Taken with the positive results of an earlier study of the combination, "these data suggest that the combination of bevacizumab with taxane chemotherapy should be considered as an option for the first-line treatment of HER2-negative metastatic breast cancer," they added.

The published report adds confirmation to abstracts of the study reported last year at the American Society of Clinical Oncology meeting and the San Antonio Breast Cancer Symposium.

Interest in combining bevacizumab and docetaxel has been stoked by positive results from a study of bevacizumab-paclitaxel therapy in patients with locally advanced or metastatic breast cancer (N Engl J Med 2007; 357: 2666-76).
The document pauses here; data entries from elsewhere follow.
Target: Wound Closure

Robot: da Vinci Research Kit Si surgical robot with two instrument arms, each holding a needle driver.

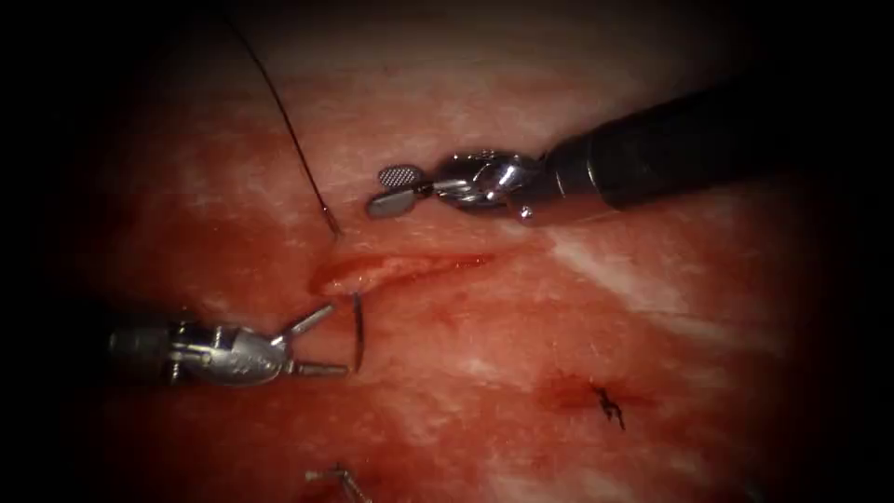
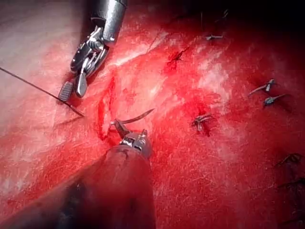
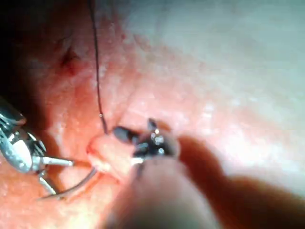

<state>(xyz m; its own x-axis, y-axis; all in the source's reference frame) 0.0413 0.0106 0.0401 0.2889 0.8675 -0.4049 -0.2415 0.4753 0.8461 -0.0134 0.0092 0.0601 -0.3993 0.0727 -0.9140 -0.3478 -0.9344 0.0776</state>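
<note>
Jaws of both tools (image 1: 315,345) (image 1: 391,189) gape, gripping nothing.

1. Bare tissue (image 1: 670,326) right of the cut (image 1: 400,268) lies free;
2. The needle (image 1: 358,331) stands below the cut, apparently lodged, beside the left tool (image 1: 321,345), jaws parted;
3. Thread (image 1: 289,130) crosses above-left.

The left tool (image 1: 321,343) is spreading its jaws around the needle (image 1: 358,333), which is emerging from the tissue (image 1: 521,317) below the cut (image 1: 391,268). The right tool (image 1: 396,189) is hovering open-jawed above, gripping nothing, as thread (image 1: 284,121) is entering the tissue.
</note>
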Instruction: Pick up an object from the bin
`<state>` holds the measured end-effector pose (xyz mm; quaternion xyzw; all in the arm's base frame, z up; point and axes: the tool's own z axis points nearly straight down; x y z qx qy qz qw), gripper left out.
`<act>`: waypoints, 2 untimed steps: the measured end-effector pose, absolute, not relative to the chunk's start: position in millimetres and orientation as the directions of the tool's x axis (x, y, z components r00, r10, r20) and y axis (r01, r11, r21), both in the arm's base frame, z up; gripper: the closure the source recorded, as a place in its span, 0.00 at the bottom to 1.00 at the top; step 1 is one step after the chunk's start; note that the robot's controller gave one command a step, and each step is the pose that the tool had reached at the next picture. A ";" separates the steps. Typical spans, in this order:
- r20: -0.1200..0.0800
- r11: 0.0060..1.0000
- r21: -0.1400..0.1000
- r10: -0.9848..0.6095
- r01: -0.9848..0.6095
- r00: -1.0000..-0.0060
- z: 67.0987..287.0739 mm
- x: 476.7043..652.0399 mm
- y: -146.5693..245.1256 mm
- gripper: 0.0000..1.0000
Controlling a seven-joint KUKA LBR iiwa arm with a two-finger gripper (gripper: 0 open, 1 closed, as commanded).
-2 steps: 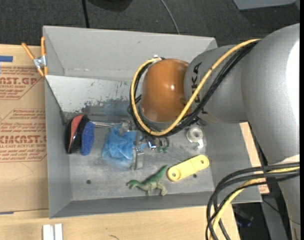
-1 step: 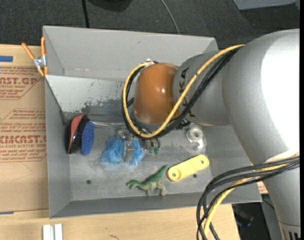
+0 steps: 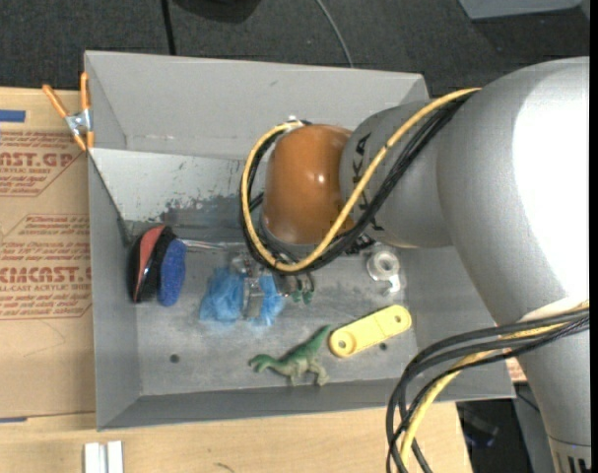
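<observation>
pincer (image 3: 252, 286), spread i cannot tell, sits on the crumpled blue wad (image 3: 221, 304) beneath it: likely light, soft; pinch its middle.

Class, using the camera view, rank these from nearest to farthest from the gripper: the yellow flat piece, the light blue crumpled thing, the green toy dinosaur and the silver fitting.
1. Light blue crumpled thing, right at the gripper, mid-bin.
2. Green toy dinosaur, lower in the view.
3. Yellow flat piece and silver fitting, both to the right in the view; too close to call.

Bright overhead light, soft shadows
</observation>
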<state>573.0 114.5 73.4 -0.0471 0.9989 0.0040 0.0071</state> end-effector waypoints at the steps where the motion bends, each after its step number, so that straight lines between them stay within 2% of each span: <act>1: -0.002 0.994 0.004 -0.112 -0.112 -0.994 113.0 565.7 113.6 1.00; 2: -0.017 0.991 0.005 -0.135 -0.136 -0.991 151.9 567.6 109.1 1.00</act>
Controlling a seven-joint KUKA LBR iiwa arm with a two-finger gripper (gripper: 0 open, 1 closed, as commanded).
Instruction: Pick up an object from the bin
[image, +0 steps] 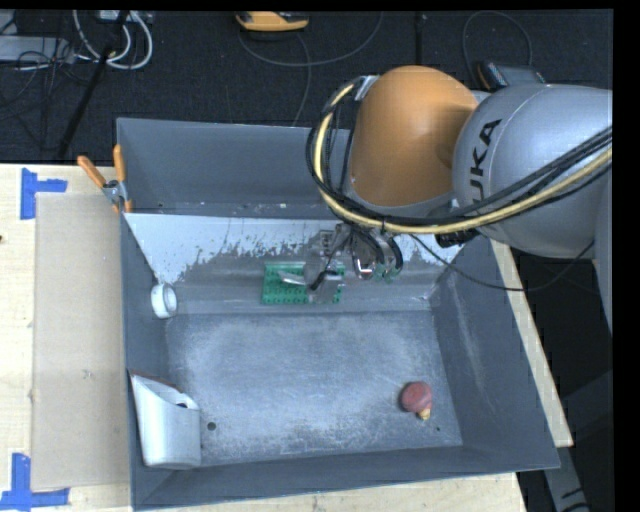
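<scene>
Camera view, hand (328, 268) over green plate (283, 285) by far wall (200, 235), floor (300, 380) bare

The arm (540, 160) reaches leftward, wrist (410, 135) angled down.

One green studded plate (283, 284), flat, rectangular, of the toy-brick kind. Lay at the foot of the far sloped wall of the bin (300, 390), about mid-width, long side running along the wall. Left part was in plain view; right end was hidden beneath the gripper (333, 268). Whether it was gripped could not be told.
</scene>
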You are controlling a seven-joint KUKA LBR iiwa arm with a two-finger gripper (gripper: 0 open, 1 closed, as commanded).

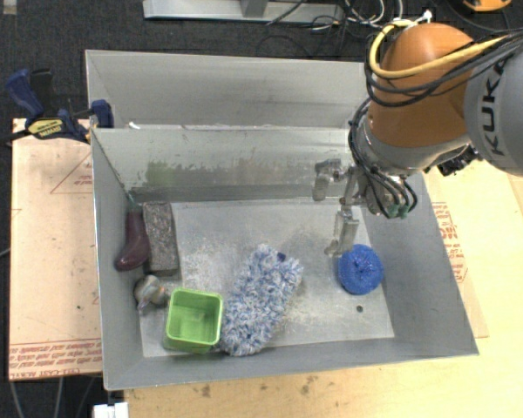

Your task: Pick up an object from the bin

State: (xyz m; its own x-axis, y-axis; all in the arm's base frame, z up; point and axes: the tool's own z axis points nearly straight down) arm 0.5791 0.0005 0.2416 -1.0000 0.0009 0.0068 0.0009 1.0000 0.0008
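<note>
My gripper (336, 212) hangs at the right side of the bin, above the floor, and stands open with nothing between its two metal fingers. The lower fingertip (341, 244) is just up and left of a round blue scrubber ball (360, 270), close to its edge; I cannot tell whether they touch. A fuzzy blue-and-white duster mitt (260, 300) lies further left, in the bin's front middle, apart from the gripper.
A green square cup (193, 320) sits at the front left beside the mitt. A grey block sponge (160, 236), a dark purple piece (133, 244) and a small grey object (150, 292) lie along the left wall. Bare floor lies below the back wall.
</note>
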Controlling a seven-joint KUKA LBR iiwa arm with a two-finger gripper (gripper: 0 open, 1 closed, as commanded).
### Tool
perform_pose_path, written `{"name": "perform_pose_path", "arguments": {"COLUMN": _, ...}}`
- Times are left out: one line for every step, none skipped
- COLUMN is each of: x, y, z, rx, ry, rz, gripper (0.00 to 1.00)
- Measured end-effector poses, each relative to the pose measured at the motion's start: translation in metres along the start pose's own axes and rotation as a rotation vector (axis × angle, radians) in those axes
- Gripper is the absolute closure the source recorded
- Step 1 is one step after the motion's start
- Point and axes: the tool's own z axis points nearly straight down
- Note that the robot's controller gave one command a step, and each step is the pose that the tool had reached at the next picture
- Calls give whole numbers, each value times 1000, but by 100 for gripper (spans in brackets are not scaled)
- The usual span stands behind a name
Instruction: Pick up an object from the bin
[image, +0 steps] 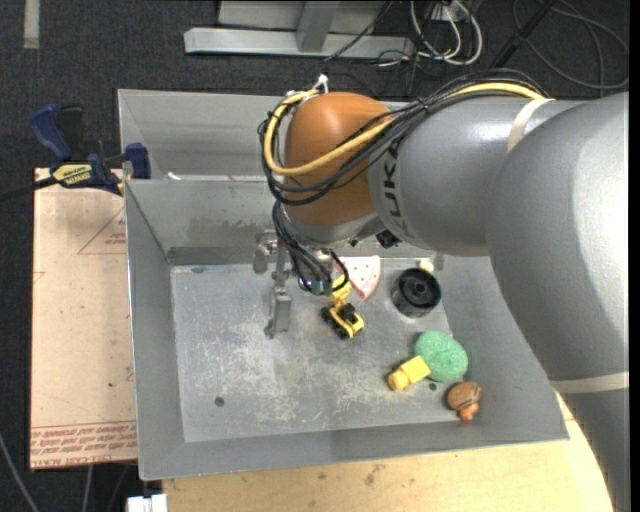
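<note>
My gripper (302, 308) hangs low over the middle of the bin floor, under the orange wrist cover. Its left finger (278, 314) reaches down to the bare floor; the other finger sits among cables close to a small yellow toy vehicle with black wheels (343, 319). The fingers stand apart and open, with nothing between them. The toy vehicle lies just right of the gripper. A pale pink triangular piece (364, 276) lies right behind the vehicle, partly hidden by the wrist.
A black round cap (416, 290) lies right of the pink piece. Near the front right corner lie a green fuzzy ball (443, 354), a yellow block (408, 375) and a small brown-orange figure (463, 398). The arm covers the bin's back right.
</note>
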Motion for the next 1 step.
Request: {"name": "perform_pose_path", "arguments": {"x": -2, "y": 0, "z": -5, "rx": -1, "ry": -8, "rz": 2, "gripper": 0}}
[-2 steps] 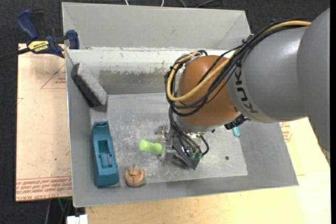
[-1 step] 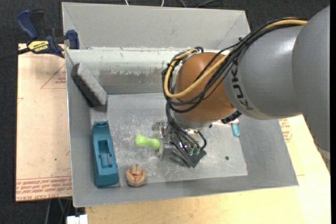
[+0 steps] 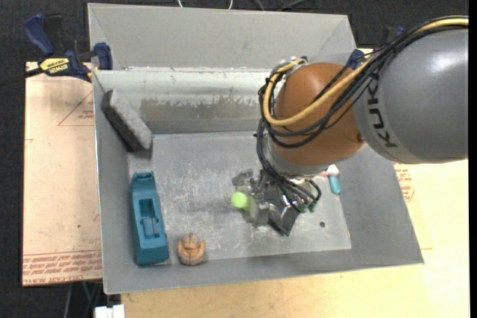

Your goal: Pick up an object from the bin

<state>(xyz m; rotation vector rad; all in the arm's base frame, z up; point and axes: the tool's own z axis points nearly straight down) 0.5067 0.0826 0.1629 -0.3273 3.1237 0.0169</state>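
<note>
My gripper (image 3: 262,214) is low in the bin, right of centre, under the orange wrist cover. A small bright green ball (image 3: 239,199) lies on the bin floor right against the gripper's left side, touching or nearly touching a finger. A slim white and light blue pen-like thing (image 3: 333,180) pokes out from behind the wrist cover to the right of the gripper.
A blue tape dispenser-like tool (image 3: 147,218) lies along the bin's left wall. A small tan round wooden piece (image 3: 191,249) sits near the front, just right of it. A dark grey bar (image 3: 125,121) leans in the back left corner.
</note>
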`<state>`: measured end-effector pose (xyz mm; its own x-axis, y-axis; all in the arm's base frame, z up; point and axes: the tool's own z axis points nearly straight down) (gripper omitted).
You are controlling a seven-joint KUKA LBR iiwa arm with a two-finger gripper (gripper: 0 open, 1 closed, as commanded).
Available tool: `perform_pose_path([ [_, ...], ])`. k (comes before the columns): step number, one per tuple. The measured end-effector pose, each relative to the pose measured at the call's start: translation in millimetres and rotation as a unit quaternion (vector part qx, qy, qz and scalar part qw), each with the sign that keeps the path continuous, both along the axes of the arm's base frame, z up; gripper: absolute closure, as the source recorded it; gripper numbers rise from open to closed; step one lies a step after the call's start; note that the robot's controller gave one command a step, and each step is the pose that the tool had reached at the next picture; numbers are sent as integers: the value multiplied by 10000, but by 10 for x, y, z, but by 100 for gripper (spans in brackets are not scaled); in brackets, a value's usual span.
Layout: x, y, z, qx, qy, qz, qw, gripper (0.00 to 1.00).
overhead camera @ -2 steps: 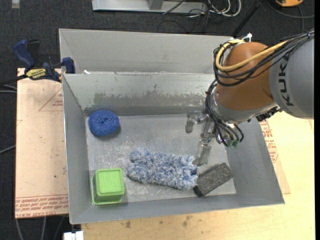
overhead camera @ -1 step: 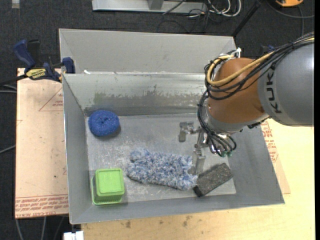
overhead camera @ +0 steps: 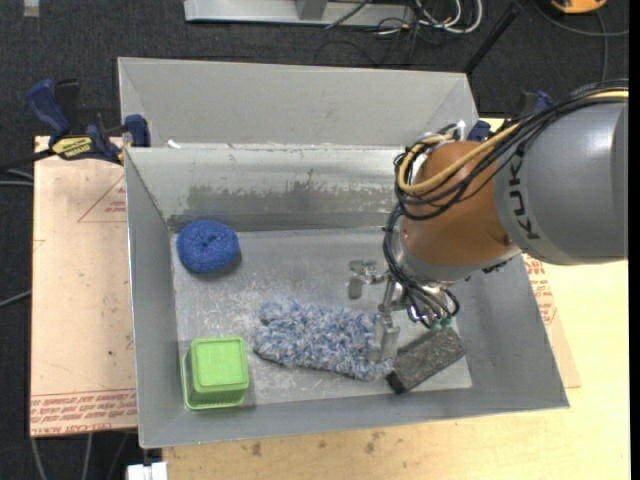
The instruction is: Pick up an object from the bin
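Item: pincer (overhead camera: 371, 320), low over the bin's (overhead camera: 150, 268) front right floor, under the orange wrist cover. It looks spread, with nothing between its two halves.

Nearest thing: blue-white knit cloth (overhead camera: 318, 340). Its long axis runs left to right; its right end lies at the pincer and the bulk stretches leftward.

Grey block (overhead camera: 428, 358): just right, touching the cloth's end.

Well apart, left: blue ball (overhead camera: 209, 246), green box (overhead camera: 216, 372).

Dark carpet (overhead camera: 60, 28) under the workstation
The floor was speckled and evenly lit; a grey metal base (overhead camera: 300, 6) lay at its top edge; loose cables (overhead camera: 445, 3) trailed just beside it.
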<state>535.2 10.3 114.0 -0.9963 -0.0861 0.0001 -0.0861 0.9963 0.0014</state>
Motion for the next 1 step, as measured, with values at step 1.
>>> perform_pose_path([
  [1,-40,40,355,-1,2,-697,9976,0],
])
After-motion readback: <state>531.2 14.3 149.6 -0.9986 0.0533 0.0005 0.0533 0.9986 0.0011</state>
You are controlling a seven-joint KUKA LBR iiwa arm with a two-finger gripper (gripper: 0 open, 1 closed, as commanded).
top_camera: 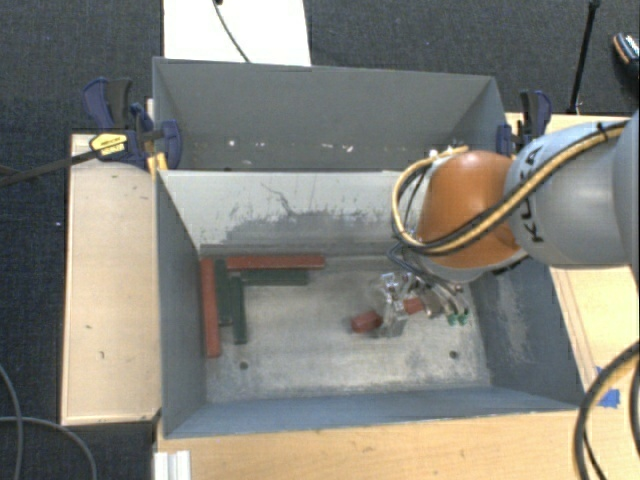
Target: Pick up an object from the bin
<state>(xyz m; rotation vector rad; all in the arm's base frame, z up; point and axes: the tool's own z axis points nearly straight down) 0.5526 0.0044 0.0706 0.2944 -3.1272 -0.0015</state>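
From the right edge of the frame the grey arm (590, 208) reaches leftward over the bin (300, 118). Its rounded orange cover (465, 208) is ringed by looped cables (400, 213), and below it the wrist bends down so that the pincer (393, 310) points at the bin floor, right of centre. Whether the pincer is released or clenched cannot be told. Just left of its tip lies a small red block (364, 322), touching it or nearly so. Well apart, on the left half of the floor, two red bars (275, 262) and two dark green bars (237, 313) lie in nested L shapes.
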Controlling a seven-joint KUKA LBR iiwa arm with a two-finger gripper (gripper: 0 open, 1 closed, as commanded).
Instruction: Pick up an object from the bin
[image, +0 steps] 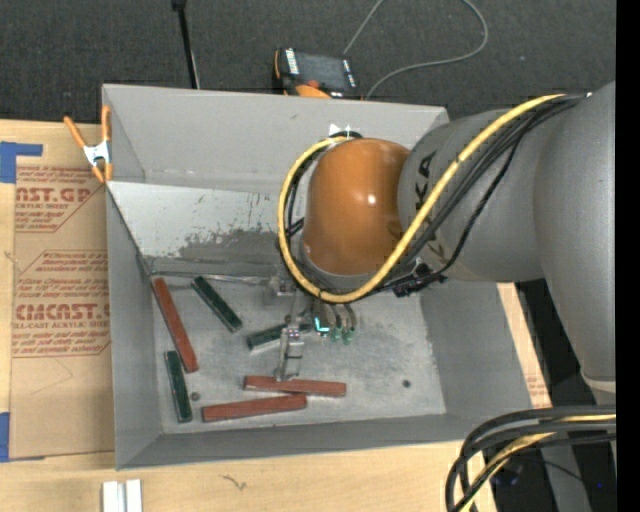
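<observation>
Gripper (292, 356) is low over the middle of the bin (405, 350) floor, under the orange wrist cover (350, 205). Spread or pressed together: cannot tell. Short dark green stick (264, 338) lies just to its left, one end at the gripper; contact unclear. Two red-brown sticks (296, 385) lie nearby toward the near edge. A long red-brown stick (172, 322) and other green sticks (217, 303) lie toward the left wall. Judgement: gripper is down at the floor, nothing visibly lifted; grasp and lift remain.
</observation>
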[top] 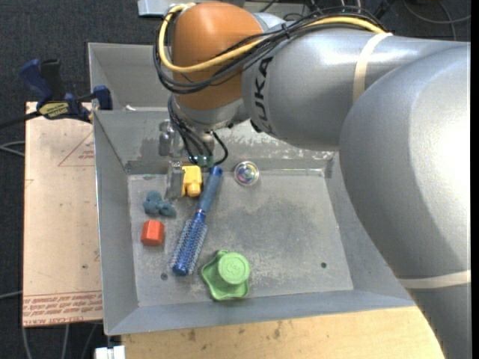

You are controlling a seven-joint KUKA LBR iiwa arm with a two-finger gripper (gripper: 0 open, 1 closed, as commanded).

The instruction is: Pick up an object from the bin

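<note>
My gripper (pixel 177 182) reaches down near the bin's back left, under the arm's orange cover. A small yellow block (pixel 192 180) lies right beside it, on its right, touching or nearly so. A blue hairbrush (pixel 196 226) lies slantwise, its handle end up by the yellow block and its bristled head toward the front. A small blue-grey lump (pixel 159 205) sits just left of and below the gripper. An orange-red block (pixel 152 232) lies in front of that.
A shiny silver ball (pixel 245 173) rests by the back wall, right of the brush handle. A green round lid-like thing (pixel 226 276) lies near the front wall. The big arm spans the bin's right and back.
</note>
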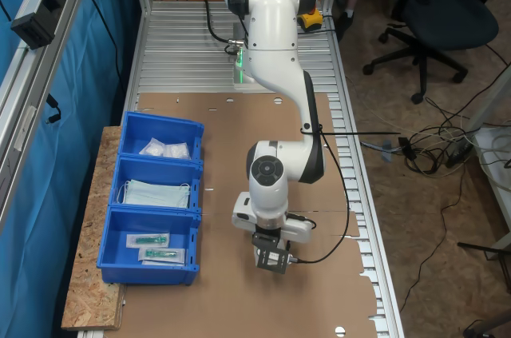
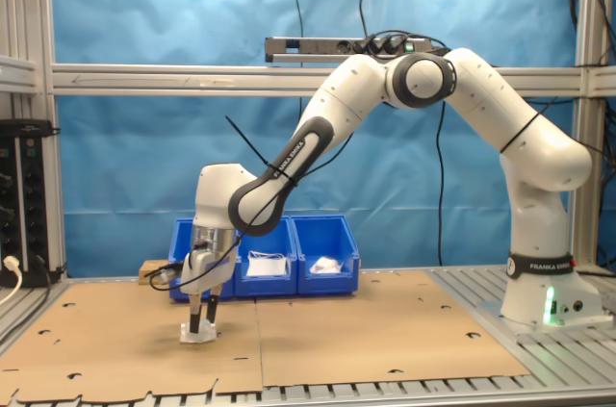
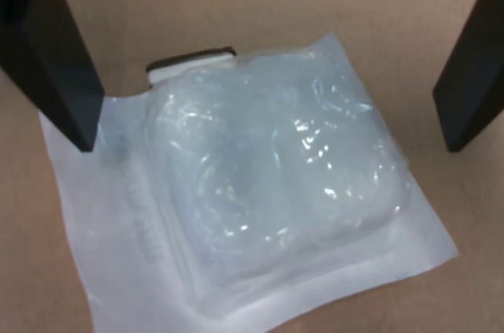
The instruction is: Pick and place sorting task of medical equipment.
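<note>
Directly under the spread hand – puffy white gauze pad in clear wrapper, flat on the cardboard worktop, fingers straddling it.

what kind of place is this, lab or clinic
Most likely a robotics lab, not a clinic: the arm's fingers hover over a wrapped gauze pad on a cardboard-covered metal-frame bench, with blue sorting bins, loose floor cables and office chairs.

Premises: a robotics laboratory cell. A white jointed robot arm is bolted to a ribbed aluminium desk overlaid with brown cardboard sheeting. Blue curtain panels on aluminium framing enclose it. Black swivel office chair and loose floor cables stand alongside.
</note>
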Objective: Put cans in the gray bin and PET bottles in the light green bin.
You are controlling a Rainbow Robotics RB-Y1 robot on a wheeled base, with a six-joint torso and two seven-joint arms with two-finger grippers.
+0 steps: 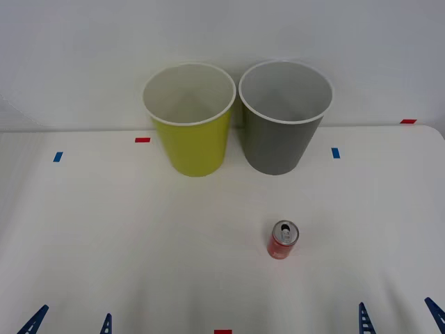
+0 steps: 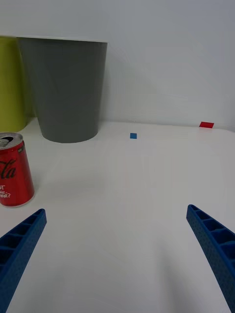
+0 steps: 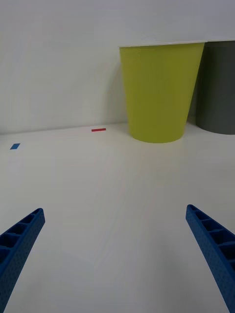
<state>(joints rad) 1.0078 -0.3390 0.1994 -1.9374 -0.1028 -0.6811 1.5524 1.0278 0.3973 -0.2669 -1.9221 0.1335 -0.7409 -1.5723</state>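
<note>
1. Can [image 1: 283, 241] stands upright on the table [image 1: 139, 243], lower centre-right of the front view, well short of the gray bin [image 1: 284, 118].
2. Green bin [image 1: 190, 120] sits beside it; both look empty.
3. Right claw [image 1: 400, 316] and left claw [image 1: 69, 321]: fingers apart, nothing held.
4. You have sorted nothing yet; the can remains.
</note>
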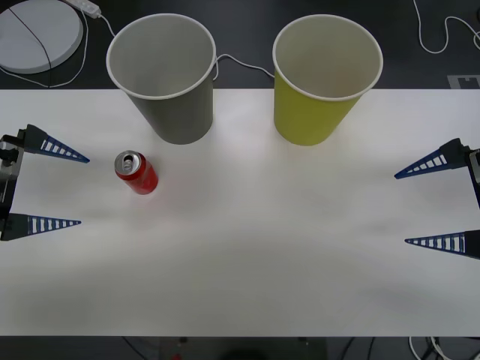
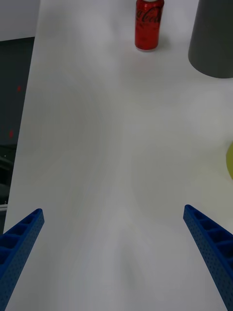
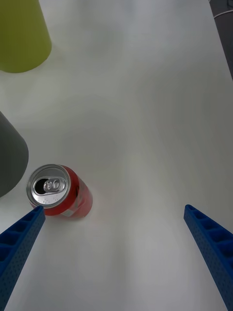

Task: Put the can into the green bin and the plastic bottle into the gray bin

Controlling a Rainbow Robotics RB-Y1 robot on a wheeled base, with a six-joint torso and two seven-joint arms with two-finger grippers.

An independent review of the data showed a 52% reduction in the hazard for progression or death, and the response rate doubled compared with that of paclitaxel alone (J Clin Oncol 2009; 2: 4966-72).

Miles and co-authors reported findings from the phase III Avastin and Docetaxel (AVADO) trial, which involved 736 women with untreated HER2-negative, locally advanced, or metastatic breast cancer.

All the women received docetaxel and were randomized to placebo or to one of two doses of bevacizumab -- 7.5 or 15 mg/kg.

The primary endpoint was progression-free survival, and secondary endpoints included overall response rate, duration of response, time to treatment failure, overall survival, and safety.

When the trial ended, the combination of bevacizumab and docetaxel led to a 23% improvement in progression-free survival for all bevacizumab-treated patients combined compared with the placebo group (HR 0.77, P=0.006). The lower dose of bevacizumab had a less pronounced effect (HR 0.86, P=0.12).

In a stratified analysis that excluded patients who received nonprotocol therapy before disease progression, the lower dose of bevacizumab was associated with a 20% improvement in the hazard (HR 0.80, P=0.045), and the higher dose led to a 33% reduction in the hazard (HR 0.67, P<0.001).

Median progression-free survival was 8.1 months in the placebo arm, 9.0 months with the lower dose of bevacizumab, and 10.0 months with the other dose of the angiogenesis inhibitor. The higher dose of bevacizumab significantly improved the response rate compared with placebo (64% versus 46.4%, P<0.001) but the lower dose did not (55%, P=0.07). Median time to treatment failure was 6.6 months with placebo, 7.7 months with 7.5 mg/kg bevacizumab (NS), and 8.0 months with 15 mg/kg (P=0.02).

Overall survival was 30 to 31 months in all three treatment groups.

The published article did not address the cost-effectiveness of the bevacizumab-docetaxel combination, a question that arose during the San Antonio meeting. Various sources cited cost estimates ranging from $7,000 to $40,000 per month for adding bevacizumab to docetaxel.